The Neoliberal corporatization of colleges & universities is a national, global tragedy. The money flowing disproportionately to management and away from the actual missions of instruction, learning, and sustained critical inquiry via a huge and growing reliance on adjunct faculty, paid poverty wages, and denied many of the dignities, like phones and offices, of the worthy work they do, is unethical & immoral. We’re already beginning to pay the price of less democracy and more authoritarianism in our lives.
Though I wish I had, I hadn’t thought to read a Federal Labor Standards Act letter of clarification in relation to adjuncts and tutors, their exempt or non-exempt status in those job descriptions for purposes of figuring out their hours. I’m still trying to absorb all this. Thanks to John Burghdoff, Math Chair at LSC-Cy-Fair for this link.

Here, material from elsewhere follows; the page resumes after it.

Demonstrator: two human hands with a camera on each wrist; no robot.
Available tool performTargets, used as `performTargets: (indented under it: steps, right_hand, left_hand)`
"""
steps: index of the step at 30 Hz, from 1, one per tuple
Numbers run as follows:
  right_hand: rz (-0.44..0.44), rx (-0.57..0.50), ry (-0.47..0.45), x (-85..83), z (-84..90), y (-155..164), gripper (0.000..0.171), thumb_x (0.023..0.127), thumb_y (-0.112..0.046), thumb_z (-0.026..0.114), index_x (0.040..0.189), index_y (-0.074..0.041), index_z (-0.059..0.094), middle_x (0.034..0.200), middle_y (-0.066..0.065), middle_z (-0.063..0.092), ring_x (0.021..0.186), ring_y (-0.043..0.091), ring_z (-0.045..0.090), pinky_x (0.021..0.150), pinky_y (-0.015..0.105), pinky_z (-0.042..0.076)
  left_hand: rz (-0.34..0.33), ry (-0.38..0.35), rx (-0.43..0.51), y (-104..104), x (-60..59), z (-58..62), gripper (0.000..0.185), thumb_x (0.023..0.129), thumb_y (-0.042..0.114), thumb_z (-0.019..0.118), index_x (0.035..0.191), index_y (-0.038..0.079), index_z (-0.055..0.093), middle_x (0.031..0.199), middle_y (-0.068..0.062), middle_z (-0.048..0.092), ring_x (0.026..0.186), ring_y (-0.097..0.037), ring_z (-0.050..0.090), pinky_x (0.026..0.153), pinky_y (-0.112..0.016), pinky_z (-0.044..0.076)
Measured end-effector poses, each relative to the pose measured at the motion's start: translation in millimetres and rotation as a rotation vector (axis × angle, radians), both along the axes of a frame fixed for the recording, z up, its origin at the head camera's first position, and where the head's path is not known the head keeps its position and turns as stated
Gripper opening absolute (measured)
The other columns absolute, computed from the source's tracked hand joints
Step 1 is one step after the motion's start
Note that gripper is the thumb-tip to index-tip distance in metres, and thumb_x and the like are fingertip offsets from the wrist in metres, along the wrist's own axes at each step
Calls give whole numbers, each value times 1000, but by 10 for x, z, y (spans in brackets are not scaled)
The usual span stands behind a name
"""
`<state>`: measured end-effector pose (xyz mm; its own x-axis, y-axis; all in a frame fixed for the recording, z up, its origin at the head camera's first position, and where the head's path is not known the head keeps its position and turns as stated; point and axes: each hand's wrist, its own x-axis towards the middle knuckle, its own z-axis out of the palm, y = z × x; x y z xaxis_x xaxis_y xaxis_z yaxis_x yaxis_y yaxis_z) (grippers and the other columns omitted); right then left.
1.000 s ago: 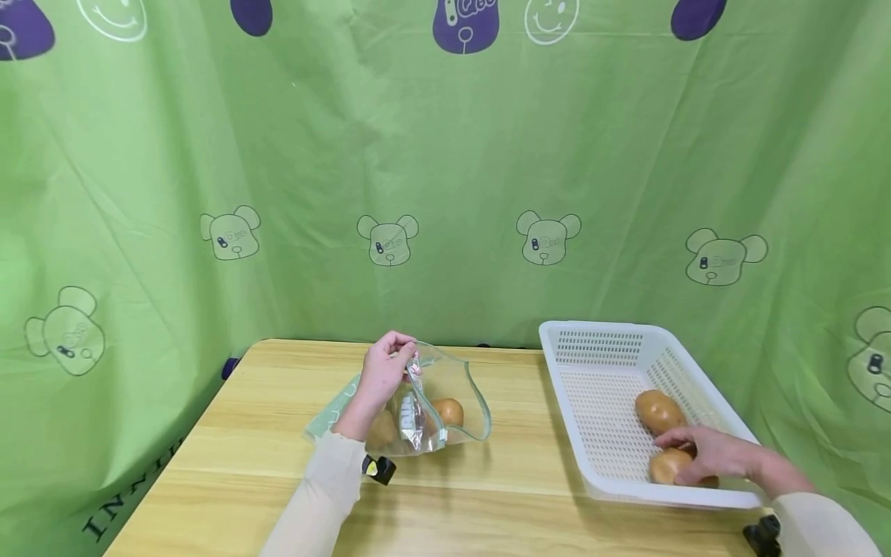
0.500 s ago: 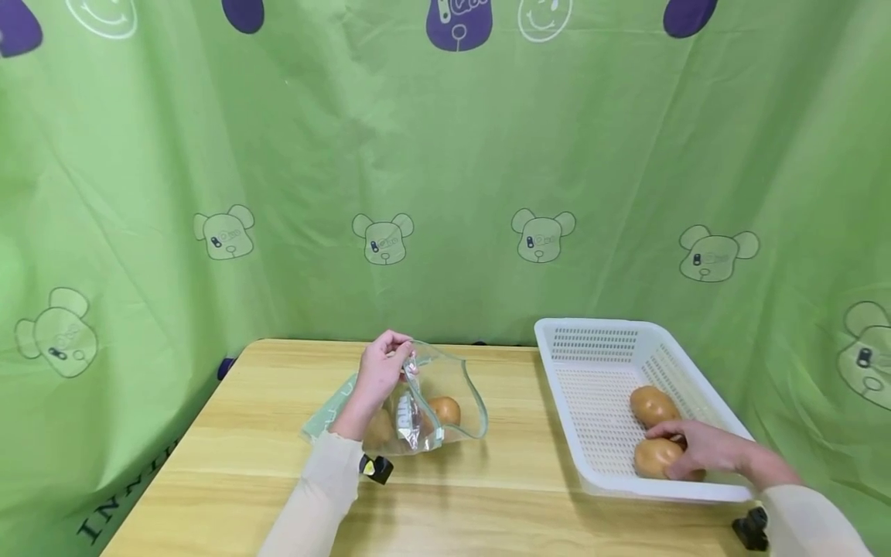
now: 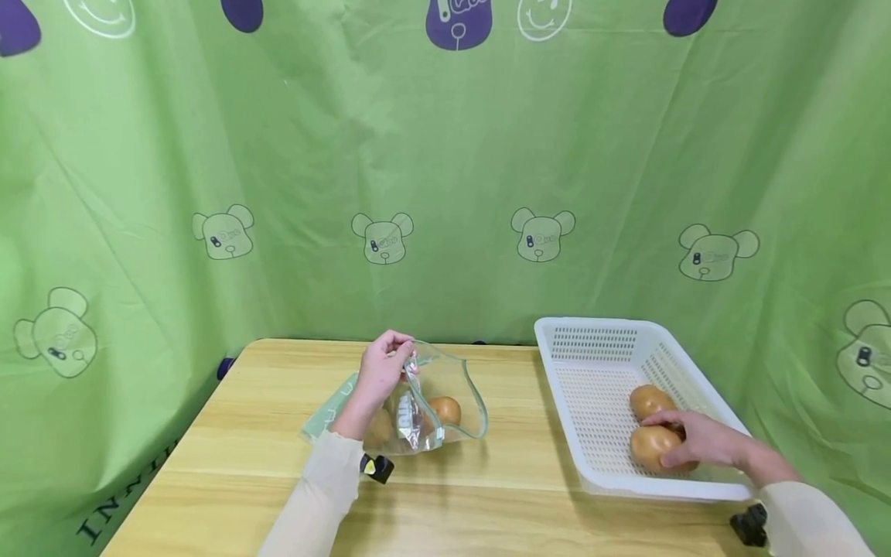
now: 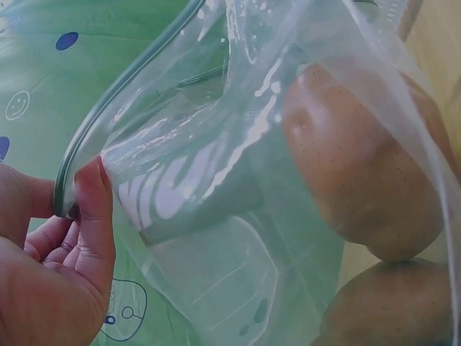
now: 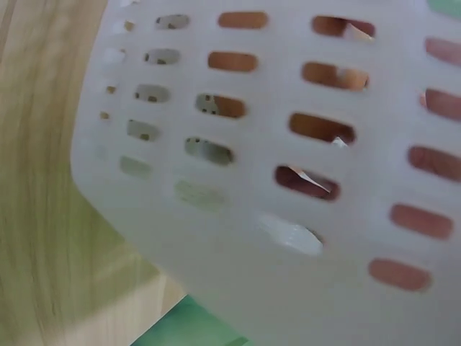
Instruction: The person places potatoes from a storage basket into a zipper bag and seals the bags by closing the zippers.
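Observation:
My left hand (image 3: 381,367) pinches the edge of a clear zip bag (image 4: 209,281) with green trim, holding its mouth open toward the right. Inside the bag are potatoes; one potato (image 3: 445,411) shows near the mouth, and the left wrist view has a large potato (image 4: 367,158) above a second potato (image 4: 392,306). In the white basket, my right hand (image 3: 710,442) has its fingers and thumb around a potato (image 3: 649,447). Another potato (image 3: 650,401) lies just behind it. The basket's slotted wall (image 5: 238,245) hides most of that hand in the right wrist view.
The white perforated basket (image 3: 565,422) stands at the right of the wooden table (image 3: 515,510), its sides rising around the right hand. Behind the table hangs a green patterned curtain (image 3: 459,178). Black wrist cameras (image 3: 378,469) sit below both hands.
My right hand has shifted slightly left and up inside the basket, and the potato in its grasp has turned and moved with it. The left hand keeps its hold on the bag.

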<state>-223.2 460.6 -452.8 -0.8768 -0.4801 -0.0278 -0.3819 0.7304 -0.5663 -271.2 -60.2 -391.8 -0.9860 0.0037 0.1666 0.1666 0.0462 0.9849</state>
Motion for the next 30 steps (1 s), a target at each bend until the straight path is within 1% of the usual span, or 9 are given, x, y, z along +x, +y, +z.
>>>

I don’t see much love for college faculty in publications from the CCRC. And in this piece, faculty, staff, and administrators are all lumped together in finding “practices” and “strategies” (esp. on pp. 40-41) that help students get through gatekeeper courses. What I need to know though is what sort of practices and strategies, and in particular, which curricula and textbooks and practices in FYC courses help marginal students. Do linked courses help? What possible writing and reading emphases, from the teeming panorama of ones available, need to be pursued? Where are the “brass tacks” of successful pedagogy?
Speaking of marginal students, grabbed off Twitter from http://twitter.com/educatedlife: “NPR: Who Needs College, And Who Shouldn’t Go? #education http://bit.ly/5rODy2.” The students who benefit the most from the push to college are those on the cusp, who NEED and hunger for a challenge, sometimes without knowing it. Take a kid from the trailer park, throw the wheel of poverty at him, with all its cruel spikes, and then send him to a JC and see what can happen when he discovers communion with the world of cultivated minds (i.e., minds themselves educated, with high standards, and that have not gone to seed, that still burn with a passion for their disciplines and for ideas). He might go on to a successful collegiate career and a couple of advanced degrees. If you’d given him remixed dross from the high school formulary, challenging him not at all when first he met the gatekeeper courses, he would have ended up as a statistic of failure, an uninvoked human resource, and quite possibly another antisocial problem, an adult delinquent, a recidivist of some sort or other.